# My 6x2x2 transformation



## tomcannon (Jan 2, 2008)

Ok so I haven't continued from the original thread as its far too long now but if anyone wants to see that you can find it here or there's a link in my sig. 

This is what I'm sure most will remember it as...










Now don't get me wrong, I loved it but I had learnt a lot from building it and even more from using it. After a while there were things I realised I would have done differently given the chance. So I've decided to redo it for my rankins as I'm hoping to have a trio in there. 

So anyway. Day one and......Ooops!










Now, my first realisation that although a fake floor looked great I wanted areas of substrate to allow for some degree of digging/burrowing. So up came the floor...










An hour later...










And finally after about another hour of super tiring, dusty and drink inducing work...










Thank god for that! Now I'm a perfectionist, and even though this area is pretty much going to be filled with substrate I will still know how it's going to look underneath so I've decided to sculpt a jaggy rock look. This way if for some reason I decide to go against the deep substrate it won't be a smooth pool look. Still needs some work but that'll do for now.

Still day one and on to the next task...

Sanding smooth some areas for adaption...



















And adding some ledges. Very roughly for now...























































The whole new design...










Looks dire I know but bear with me!

Finally, stage 3 of today and where we are at now, I'm tired, thirsty, hungry and can't be bothered with anymore, I've been doing it for about 6 hours flat out. 

So, the sculpting...














































It's still far from perfect and has a lot more blending and work to go but I'm happy with today's progress. Once it's blended further and all the same colour I'm sure it'll transform in to a thing of beauty... Or at least I hope so!!!


----------



## DeathRoll (Sep 10, 2012)

tomcannon said:


> Ok so I haven't continued from the original thread as its far too long now but if anyone wants to see that you can find it here or there's a link in my sig.
> 
> This is what I'm sure most will remember it as...
> 
> ...


Looking good already, I wish I had your skills! :gasp:


----------



## tomcannon (Jan 2, 2008)

DeathRoll said:


> Looking good already, I wish I had your skills! :gasp:


Cheers, starting with a little smoothing and grouting...










Really begins to tie it all in. I think I'll make the two ledges on the back wall larger and join together but that'll all have to wait till tomorrow.


----------



## c_1993 (Jun 10, 2011)

It was great before but it was kind of just aesthetically pleasing, its going to be much better now that your making use of the background and creating more use-able space 

Can't wait to see it finished Tom, no doubt its going to be stunning :2thumb:


----------



## Jebb (Jul 3, 2013)

You're a mad man going through all that again but I loved the last one, this one I'm sure will look better than that one...eventually :2thumb:


----------



## tomcannon (Jan 2, 2008)

c_1993 said:


> It was great before but it was kind of just aesthetically pleasing, its going to be much better now that your making use of the background and creating more use-able space
> 
> Can't wait to see it finished Tom, no doubt its going to be stunning :2thumb:


That's the plan, I've extended the ledges on the rear wall so it's one large ledge, I'll have a secondary basking spot on here then. 




Jebb said:


> You're a mad man going through all that again but I loved the last one, this one I'm sure will look better than that one...eventually :2thumb:


Haha, I know, it's taken me ages to finally get started.

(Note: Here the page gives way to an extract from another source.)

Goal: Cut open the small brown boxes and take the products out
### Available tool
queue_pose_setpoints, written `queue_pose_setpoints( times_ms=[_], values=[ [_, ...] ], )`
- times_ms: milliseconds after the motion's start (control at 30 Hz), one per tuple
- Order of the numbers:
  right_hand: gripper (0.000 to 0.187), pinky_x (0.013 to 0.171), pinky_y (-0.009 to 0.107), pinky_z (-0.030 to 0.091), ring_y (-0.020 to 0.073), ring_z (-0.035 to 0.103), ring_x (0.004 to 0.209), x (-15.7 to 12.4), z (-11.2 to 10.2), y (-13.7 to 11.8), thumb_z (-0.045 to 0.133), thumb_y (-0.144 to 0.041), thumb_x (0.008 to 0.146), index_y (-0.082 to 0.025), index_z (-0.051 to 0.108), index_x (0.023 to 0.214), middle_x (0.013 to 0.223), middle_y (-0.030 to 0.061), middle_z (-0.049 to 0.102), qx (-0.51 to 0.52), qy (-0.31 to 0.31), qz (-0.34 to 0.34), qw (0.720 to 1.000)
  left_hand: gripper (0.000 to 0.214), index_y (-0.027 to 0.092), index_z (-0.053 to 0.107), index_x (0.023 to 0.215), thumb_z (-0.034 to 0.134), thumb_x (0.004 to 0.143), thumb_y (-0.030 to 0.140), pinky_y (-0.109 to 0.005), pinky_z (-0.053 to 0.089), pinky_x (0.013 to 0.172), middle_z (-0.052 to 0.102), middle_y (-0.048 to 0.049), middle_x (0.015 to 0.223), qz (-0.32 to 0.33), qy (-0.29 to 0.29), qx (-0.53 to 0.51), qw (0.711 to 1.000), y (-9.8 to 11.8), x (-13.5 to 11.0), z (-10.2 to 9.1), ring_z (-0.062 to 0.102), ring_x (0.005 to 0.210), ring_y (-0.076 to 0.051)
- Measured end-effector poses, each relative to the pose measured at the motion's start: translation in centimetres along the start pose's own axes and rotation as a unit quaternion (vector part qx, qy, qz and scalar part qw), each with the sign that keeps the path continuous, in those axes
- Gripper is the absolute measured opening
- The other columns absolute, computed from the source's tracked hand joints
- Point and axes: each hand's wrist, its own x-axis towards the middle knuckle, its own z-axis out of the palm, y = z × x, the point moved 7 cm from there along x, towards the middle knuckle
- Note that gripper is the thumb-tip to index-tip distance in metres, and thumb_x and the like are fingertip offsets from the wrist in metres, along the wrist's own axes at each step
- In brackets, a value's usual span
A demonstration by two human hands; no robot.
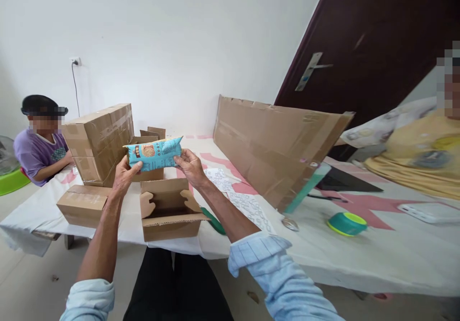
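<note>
Illegible lettering on blue packet [161, 156]

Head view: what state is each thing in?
Packet: held up, seal unclear
Left hand: gripping packet's left end
Right hand: gripping packet's right end
Front box: open
Small box: shut, taped
Back box: open, partly hidden
Box stack: taped
Panel: standing on edge
Plug: in socket

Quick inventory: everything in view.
packet: 1, blue, between hands
open carton: 1, brown, front centre
closed carton: 1, brown, front left
carton stack: 1, brown, back left
rear carton: 1, brown, behind packet
cardboard panel: 1, brown, centre
sheets: several, white, beside panel
bowl: 1, green, right
slab: 1, black, behind bowl
tablecloth: 1, white-pink, table
door: 1, dark brown, back right
people: 2, purple/yellow tops, both edges
left hand, right hand: 2, bare, on packet
</note>
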Motion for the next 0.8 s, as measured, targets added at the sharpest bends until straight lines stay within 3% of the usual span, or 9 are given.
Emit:
queue_pose_setpoints(
  times_ms=[167, 300, 367, 433, 500, 600, 800],
  values=[
    [0.054, 0.100, 0.047, 0.059, 0.0282, 0.072, 0.105, -0.6, -0.6, 2.8, 0.088, -0.066, 0.069, -0.026, 0.062, 0.093, 0.098, 0.0047, 0.078, -0.094, -0.035, 0.021, 0.995, 0.061, 0.014, 0.076, 0.094, 0.104, 0.050, 0.046, -0.030, 0.058, 0.063, 0.077, -0.0055, 0.084, -0.051, 0.044, -0.006, 0.998, -3.4, 0.4, -0.9, 0.069, 0.072, -0.021],
    [0.060, 0.114, 0.057, 0.052, 0.0356, 0.066, 0.131, -2.0, -4.4, 4.5, 0.087, -0.061, 0.072, -0.022, 0.071, 0.114, 0.132, 0.0153, 0.075, -0.247, 0.005, 0.021, 0.969, 0.057, 0.016, 0.074, 0.094, 0.101, 0.054, 0.046, -0.031, 0.060, 0.070, 0.076, -0.0018, 0.084, -0.024, 0.105, -0.028, 0.994, -5.1, 0.9, -2.6, 0.069, 0.072, -0.018],
    [0.068, 0.118, 0.060, 0.049, 0.0385, 0.061, 0.140, -3.0, -6.6, 5.6, 0.089, -0.056, 0.070, -0.021, 0.071, 0.125, 0.143, 0.0188, 0.069, -0.295, 0.026, 0.053, 0.954, 0.057, 0.018, 0.072, 0.097, 0.099, 0.056, 0.048, -0.030, 0.060, 0.075, 0.076, -0.0004, 0.088, -0.004, 0.144, -0.038, 0.989, -5.4, 1.6, -3.5, 0.070, 0.077, -0.017],
    [0.070, 0.116, 0.060, 0.051, 0.0390, 0.063, 0.138, -4.1, -7.8, 6.9, 0.090, -0.054, 0.069, -0.021, 0.072, 0.128, 0.140, 0.0184, 0.072, -0.287, 0.010, 0.104, 0.952, 0.058, 0.019, 0.072, 0.099, 0.099, 0.058, 0.049, -0.030, 0.061, 0.078, 0.077, -0.0006, 0.092, 0.026, 0.179, -0.050, 0.982, -5.4, 2.5, -4.2, 0.072, 0.081, -0.017],
    [0.064, 0.109, 0.057, 0.056, 0.0374, 0.071, 0.124, -5.4, -7.7, 8.1, 0.089, -0.056, 0.070, -0.020, 0.076, 0.121, 0.125, 0.0151, 0.078, -0.233, -0.050, 0.156, 0.958, 0.058, 0.019, 0.073, 0.100, 0.100, 0.057, 0.048, -0.031, 0.062, 0.080, 0.078, -0.0016, 0.094, 0.062, 0.198, -0.062, 0.976, -5.2, 3.5, -4.4, 0.073, 0.082, -0.018],
    [0.058, 0.093, 0.048, 0.063, 0.0330, 0.077, 0.102, -7.6, -6.8, 9.1, 0.088, -0.061, 0.074, -0.015, 0.081, 0.108, 0.106, 0.0122, 0.082, -0.149, -0.135, 0.215, 0.956, 0.056, 0.018, 0.075, 0.101, 0.100, 0.058, 0.045, -0.033, 0.063, 0.081, 0.078, -0.0024, 0.094, 0.082, 0.192, -0.065, 0.976, -5.8, 4.5, -4.4, 0.072, 0.081, -0.018],
    [0.056, 0.081, 0.041, 0.061, 0.0301, 0.076, 0.094, -10.0, -7.9, 9.2, 0.084, -0.066, 0.078, -0.016, 0.082, 0.103, 0.102, 0.0104, 0.083, -0.150, -0.097, 0.242, 0.954, 0.050, 0.017, 0.077, 0.094, 0.100, 0.055, 0.038, -0.032, 0.061, 0.080, 0.077, -0.0009, 0.088, -0.035, 0.107, -0.008, 0.994, -11.9, 2.8, -3.8, 0.070, 0.078, -0.017]
  ],
)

Getting through it quick though. Want it done by sware so just over two weeks.


----------



## acromyrmexbob (Oct 3, 2010)

Tom, the set up you have just torn to pieces was one of the iconic images of this forum. For your sake I hope you know what you are doing or there will be screaming fans at your door looking to tear you to pieces. Brave move, changing it. I am a fickle friend. When the mob crashes through your door and you are in the midst of your beating, that guy you can see out of the corner of your bloody eye carrying your vivarium quietly out of the door will be me, taking advantage of your preoccupation. Unfortunately, though, I suspect you know what you are doing and the work will be amazing as always. Still, every now and then, I might pose the question, just to try and stir the mob......"Is it just my imagination, or was the way it was before better?" As I said, Brave Man! :diablo:


----------



## bothrops (Jan 7, 2007)

OMG! :gasp:......what have you done.........:censor:





Actually, I know exactly that feeling of 'wish I'd thought of that before' and 'I wish I'd done that when I was doing this bit..'.

I have to say, my laziness usually overrides my frustration, but I have on occasion ripped it all out and started again.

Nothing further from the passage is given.